# Anybody flown to Costa Rica with gear recently?



## Finn Maccumhail (Apr 9, 2010)

Headed to Tamarindo next week and will be doing a mixed bag of fly fishing. Walking the beach DIY for snook, offshore hoping for sails, and nearshore for roosters and dorado/etc. 

I usually carry on all my gear but haven’t tried to take fly gear internationally other than Turks & Caicos and Caymans. I checked my gear then because I’d heard they make you take line off the reels.


----------



## seapro17sv (Feb 3, 2015)

Finn Maccumhail said:


> Headed to Tamarindo next week and will be doing a mixed bag of fly fishing. Walking the beach DIY for snook, offshore hoping for sails, and nearshore for roosters and dorado/etc.
> 
> I usually carry on all my gear but haven’t tried to take fly gear internationally other than Turks & Caicos and Caymans. I checked my gear then because I’d heard they make you take line off the reels.

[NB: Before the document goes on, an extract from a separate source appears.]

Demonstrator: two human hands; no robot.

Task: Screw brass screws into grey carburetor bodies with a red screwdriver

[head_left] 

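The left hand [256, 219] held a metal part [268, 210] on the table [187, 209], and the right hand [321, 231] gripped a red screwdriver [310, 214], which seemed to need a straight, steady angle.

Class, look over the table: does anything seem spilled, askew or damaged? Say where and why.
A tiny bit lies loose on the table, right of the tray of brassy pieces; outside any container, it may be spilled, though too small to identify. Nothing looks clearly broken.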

Don't know if this applies as it's not very recent, but about ten years ago I had all my spinning reels in a carry on and San Jose security made me trash all my braid. This was on my return trip, so not that big of a deal, but another guy on his way down had to trash all of his and was pretty pissed. I was worried about missing my flight though, you know how long it takes to pull all that line off a bunch of reels. The thing that really pissed me off was that it was just a random power play by the security guy because he pulled a roll of 1/4" nylon line out of the bag first and put it right back in the bag. I could have tied up the entire crew with that roll of line, but my braid was the real threat. Just screwing with me I assume.


----------



## seapro17sv (Feb 3, 2015)

Finn Maccumhail said:


> Headed to Tamarindo next week and will be doing a mixed bag of fly fishing. Walking the beach DIY for snook, offshore hoping for sails, and nearshore for roosters and dorado/etc.
> 
> I usually carry on all my gear but haven’t tried to take fly gear internationally other than Turks & Caicos and Caymans. I checked my gear then because I’d heard they make you take line off the reels.


Don't know if this applies as it's not very recent, but about ten years ago I had all my spinning reels in a carry on and San Jose security made me trash all my braid. This was on my return trip, so not that big of a deal, but another guy on his way down had to trash all of his and was pretty pissed. I was worried about missing my flight though, you know how long it takes to pull all that line off a bunch of reels. The thing that really pissed me off was that it was just a random power play by the security guy because he pulled a roll of 1/4" nylon line out of the bag first and put it right back in the bag. I could have tied up the entire crew with that roll of line, but my braid was the real threat. Just screwing with me I assume.


----------



## R-Dub (May 15, 2018)

I flew in Liberia this past May and didn’t have any issues with my fly gear. My rods, back up reels, fly boxes and everything else was packed into a duffle bag that was checked in and my primary $$ reels, I carried on. I had no issues whatsoever other than the TSA scanners doing a little back and forth with the X-ray conveyor since the fly reels must look fairly complex under exposure.


----------



## SkiffsDoWha (Dec 23, 2016)

I flew to San Jose on COPA Airlines two months ago from Tampa. Did the Tampa-Panama City-San Jose flight. Carried on 4 fly rods and had zero problems. I pull the rods from the tubes and put them on the side of a Fishpond backpack with my reels and flies. I also checked flies just to be safe. The travel was no problem.


----------



## FlyBy (Jul 12, 2013)

A buddy borrowed my 12 wt. for a Costa Rica trip and had to strip all the backing from the reel. 900 yds.


----------



## kenb (Aug 21, 2015)

I had a horrible experience at the San Jose airport. While passing through security, I was taken aside, and since ALL my fly gear (except the 14 and 12 wt rods) . This was more than $1500 worth of gear.
Bottom line=I was not allowed to board with all those flies.
Will check luggage next time.


----------



## Finn Maccumhail (Apr 9, 2010)

Thanks, I’ll figure it out. I’ll be loaded for bear- 2 8’s with floating & a sink tip, 2 10’s with a floating & an intermediate, a 12 with an intermediate, and a 15 with the billfish intermediate. 

Definitely checking the flies since I’ve got some huge offshore flies. Tools like pliers, nippers, and knife get checked too.


----------



## Tom Ilg (Jun 13, 2018)

I've flown into Liberia and flown back out of Managua, Nicaragua. I security advised I could not board with the fly line, but the the flies were no issue, along with the rods and reels. Next time I just to be safe I'll check the reels, line and flies and just carry-on my rods. 

I think the fly line and the flies fall into a gray area and are up for interpretation by the security official you're dealing with, TSA included.


----------